Aktualnie strażacy walczą o to, aby ogień nie zajął budynków sąsiadujących przy ul. Nadstawnej. W tym momencie z żywiołem na miejscu walczy 10 zastępów straży oraz ponad 30 ratowników - kolejne 3 są w drodze.
Straż nie może zdradzić przyczyn pożaru - przy tej skali żywiołu dochodzeniem zajmie się policja.
Aktualizacja 00:28
Strażacy zlokalizowali źródło pożaru i opanowali sytuację. Jedyne ocalałe miejsce na całym targu to rząd straganów ulokowanych najbliżej dworca. O stratach trudno cokolwiek powiedzieć, oszacują je we własnym zakresie właściciele stoisk.

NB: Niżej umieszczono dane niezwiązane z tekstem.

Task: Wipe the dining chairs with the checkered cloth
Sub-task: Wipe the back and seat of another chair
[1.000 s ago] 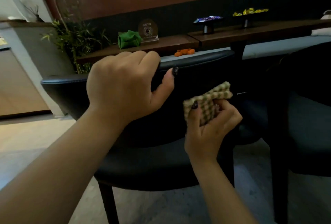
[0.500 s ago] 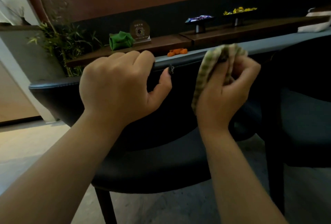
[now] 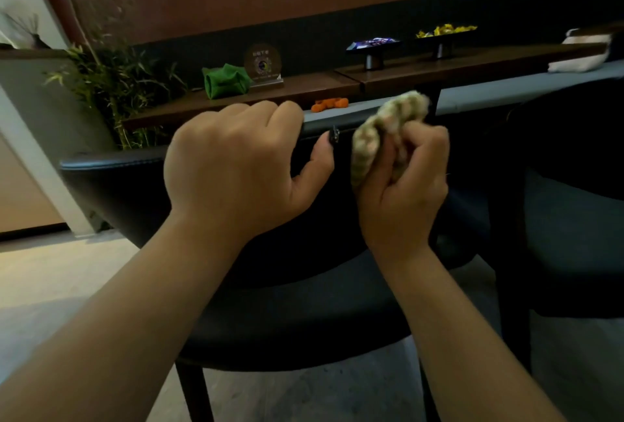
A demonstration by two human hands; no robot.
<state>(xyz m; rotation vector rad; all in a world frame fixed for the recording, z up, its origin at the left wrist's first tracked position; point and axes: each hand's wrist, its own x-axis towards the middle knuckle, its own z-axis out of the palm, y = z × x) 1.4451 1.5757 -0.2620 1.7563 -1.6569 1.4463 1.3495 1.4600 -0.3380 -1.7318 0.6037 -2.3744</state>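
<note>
Taking the dark dining chair (image 3: 111, 181) as the landmark, a leafy green plant (image 3: 114, 83) is seen behind its left end, against the wall. The chair's curved top rail is gripped by the left hand (image 3: 233, 175): the fingers (image 3: 283, 112) are curled over the far side of the rail and the thumb, with a dark nail, is laid against the near face of the backrest. Behind the rail, on the long wooden counter (image 3: 472, 67), a folded green cloth (image 3: 224, 80) is set beside a round plaque (image 3: 262, 63), and a small orange object (image 3: 329, 104) lies lower down, just past the rail. Just right of the left thumb, the checkered cloth (image 3: 371, 131) is bunched in the right hand (image 3: 405, 185), whose fingers are closed tightly around it; the cloth is held against the upper backrest with its top fold at the rail's edge, though motion blur makes the exact contact uncertain. Further right on the counter, two dark raised dishes (image 3: 374, 45) holding wrapped sweets are seen, one with yellow wrappers. At the far right, a second dark chair (image 3: 574, 219) stands close beside the first.
</note>
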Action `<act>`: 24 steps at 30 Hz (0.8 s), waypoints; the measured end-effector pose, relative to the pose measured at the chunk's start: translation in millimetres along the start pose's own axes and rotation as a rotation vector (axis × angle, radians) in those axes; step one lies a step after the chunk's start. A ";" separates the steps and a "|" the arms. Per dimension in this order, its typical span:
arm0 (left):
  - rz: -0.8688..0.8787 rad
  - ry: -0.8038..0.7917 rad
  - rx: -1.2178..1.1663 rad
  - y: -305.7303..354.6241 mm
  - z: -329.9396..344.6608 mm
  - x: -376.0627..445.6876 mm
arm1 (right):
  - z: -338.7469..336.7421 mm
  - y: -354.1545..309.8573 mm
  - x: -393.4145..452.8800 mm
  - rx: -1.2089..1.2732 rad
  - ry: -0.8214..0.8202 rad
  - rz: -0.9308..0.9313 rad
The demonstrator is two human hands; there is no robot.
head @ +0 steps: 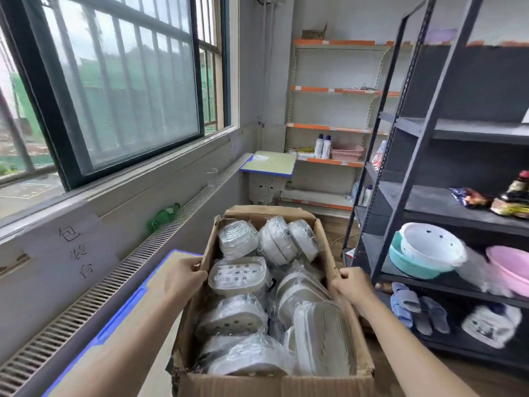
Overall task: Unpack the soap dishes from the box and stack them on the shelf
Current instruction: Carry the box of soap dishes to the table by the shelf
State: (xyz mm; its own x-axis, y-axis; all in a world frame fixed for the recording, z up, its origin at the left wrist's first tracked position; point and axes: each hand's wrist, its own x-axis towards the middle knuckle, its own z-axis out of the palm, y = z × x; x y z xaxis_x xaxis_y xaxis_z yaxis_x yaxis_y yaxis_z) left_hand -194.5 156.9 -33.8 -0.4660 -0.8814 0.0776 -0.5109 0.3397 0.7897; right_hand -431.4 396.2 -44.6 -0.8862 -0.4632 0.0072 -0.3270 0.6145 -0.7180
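An open cardboard box (286, 383) fills the lower middle of the head view. It is packed with several white soap dishes (239, 275) wrapped in clear plastic. My left hand (183, 277) grips the box's left wall at its top edge. My right hand (353, 285) grips the right wall, fingers curled over the rim. The dark metal shelf (458, 130) stands just to the right of the box.
The box sits over a table with a blue edge (126, 313) beside a radiator grille and window. On the dark shelf are a white and teal basin (429, 250), a pink basin (509, 267) and slippers (418, 308). A white and orange rack (332, 127) stands at the back.
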 end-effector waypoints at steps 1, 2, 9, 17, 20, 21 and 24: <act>0.006 0.001 -0.002 6.9 10.1 1.5 | -7.0 5.5 7.8 0.001 0.003 -0.012; 0.009 0.003 -0.012 14.4 19.5 3.1 | -13.3 10.5 15.9 -0.002 0.006 -0.017; -0.034 0.007 -0.068 48.5 75.2 41.5 | -27.4 39.9 83.4 0.002 0.048 -0.002; -0.020 -0.068 -0.057 80.7 138.9 147.1 | -22.0 64.3 184.7 0.158 0.080 0.049; -0.012 -0.085 -0.075 105.8 159.2 191.7 | -30.1 62.9 229.9 0.211 0.115 0.085; -0.006 -0.096 -0.086 115.1 165.1 203.1 | -33.5 60.2 243.1 0.219 0.129 0.091; -0.003 -0.093 -0.116 138.2 184.5 237.0 | -44.4 48.3 280.4 0.219 0.172 0.090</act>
State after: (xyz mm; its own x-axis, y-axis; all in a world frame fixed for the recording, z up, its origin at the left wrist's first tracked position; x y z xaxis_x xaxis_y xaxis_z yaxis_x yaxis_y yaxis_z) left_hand -508.8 55.6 -18.6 -0.5327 -0.8460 0.0227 -0.4280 0.2924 0.8552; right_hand -710.2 324.3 -46.3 -0.9571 -0.2866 0.0415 -0.1828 0.4868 -0.8542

W akcji wzięło udział łącznie 13 zastępów straży pożarnej i 50 ratowników. Aktualnie trwa dogaszanie ognia, które potrwa kilka godzin i prawdopodobnie zakończy się przed świtem.
Aktualizacja 13:05
Ponad miliony złotych - tyle wynoszą wstępne szacunki strat po pożarze. Dopiero po przesłuchaniu poszkodowanych będziemy mogli coś więcej powiedzieć – mówi
Poza kilkunastoma kontenerami i straganami od strony dworca PKS niczego więcej nie udało się uratować. W jednej chwili bazarowi kupcy stracili cały towar. Obuwie, tekstylia (bielizna, kurtki, spodnie), chemia gospodarcza - wszystko poszło z dymem w niespełna dwie godziny.

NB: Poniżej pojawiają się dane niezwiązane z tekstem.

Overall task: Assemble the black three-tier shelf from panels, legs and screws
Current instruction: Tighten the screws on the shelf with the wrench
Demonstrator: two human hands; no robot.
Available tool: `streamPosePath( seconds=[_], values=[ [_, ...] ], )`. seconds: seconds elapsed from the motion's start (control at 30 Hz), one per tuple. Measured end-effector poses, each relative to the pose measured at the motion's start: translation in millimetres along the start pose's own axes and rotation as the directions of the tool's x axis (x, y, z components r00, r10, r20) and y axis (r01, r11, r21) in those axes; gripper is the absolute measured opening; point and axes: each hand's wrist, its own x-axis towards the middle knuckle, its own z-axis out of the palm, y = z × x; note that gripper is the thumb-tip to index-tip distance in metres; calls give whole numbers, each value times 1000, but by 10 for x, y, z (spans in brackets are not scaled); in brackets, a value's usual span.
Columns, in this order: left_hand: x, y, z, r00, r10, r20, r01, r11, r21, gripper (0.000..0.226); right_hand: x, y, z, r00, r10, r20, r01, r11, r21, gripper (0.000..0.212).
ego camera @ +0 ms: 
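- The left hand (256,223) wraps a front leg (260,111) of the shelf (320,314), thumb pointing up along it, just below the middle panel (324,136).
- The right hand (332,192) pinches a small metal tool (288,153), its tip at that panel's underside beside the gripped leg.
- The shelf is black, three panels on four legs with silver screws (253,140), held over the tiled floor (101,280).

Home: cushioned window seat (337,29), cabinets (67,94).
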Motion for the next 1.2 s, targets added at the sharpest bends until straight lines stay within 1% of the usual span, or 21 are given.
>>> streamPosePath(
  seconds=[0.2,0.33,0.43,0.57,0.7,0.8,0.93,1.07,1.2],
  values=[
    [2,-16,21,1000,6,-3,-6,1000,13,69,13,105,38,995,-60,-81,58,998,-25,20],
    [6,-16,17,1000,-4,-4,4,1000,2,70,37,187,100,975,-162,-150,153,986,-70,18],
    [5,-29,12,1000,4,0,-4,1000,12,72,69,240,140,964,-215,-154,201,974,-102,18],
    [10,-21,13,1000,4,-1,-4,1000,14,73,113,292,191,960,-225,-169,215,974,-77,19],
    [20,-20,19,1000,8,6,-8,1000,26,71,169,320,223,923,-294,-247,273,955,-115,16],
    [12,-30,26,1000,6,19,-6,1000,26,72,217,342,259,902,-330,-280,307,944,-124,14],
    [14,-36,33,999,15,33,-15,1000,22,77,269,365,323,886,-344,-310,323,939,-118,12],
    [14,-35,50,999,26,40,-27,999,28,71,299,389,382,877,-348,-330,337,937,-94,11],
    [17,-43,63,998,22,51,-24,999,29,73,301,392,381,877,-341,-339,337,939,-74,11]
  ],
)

Handlarze nie mają wątpliwości i jako przyczynę pożaru wskazują jednogłośnie podpalenie. - Zaczęło się palić w środku na stoisku z butami - mówi jeden z nich - a chwilę później płomienie buchnęły w dwóch innych miejscach. Nie było szans na uratowanie czegokolwiek. - Chcieli nas się pozbyć i udało im się - wtrąca drugi, Ale nie precyzuje, kto. Żaden nie chce podać imienia i nazwiska ewentualnych sprawców. Jeden z mężczyzn handlował kurtkami. Tej nocy stracił kilkadziesiąt tysięcy złotych.
Żywioł udało się opanować przed pierwszą w nocy, dogaszanie trwało do trzeciej. W tej chwili miejsce, które jeszcze wczoraj tętniło życiem pozostaje zamknięte, wygrodzone taśmą. Targowiska pilnują policjanci i strażnicy miejscy.
Okoliczności zdarzenia badać będą policyjni biegli.
Głos w sprawie zabrał prezydent Lublina:
- Każde tego typu wydarzenie jest dramatem, ci ludzie stracili swój warsztat pracy, miejsca, które gwarantowały im środki na życie. Zagrożenie były duże, na szczęście nikt nie zginął – powiedział Krzysztof Żuk. Prezydent zapewnił, że będzie współpracować z właścicielem terenu, czyli ze spółką Lubelskie Dworce.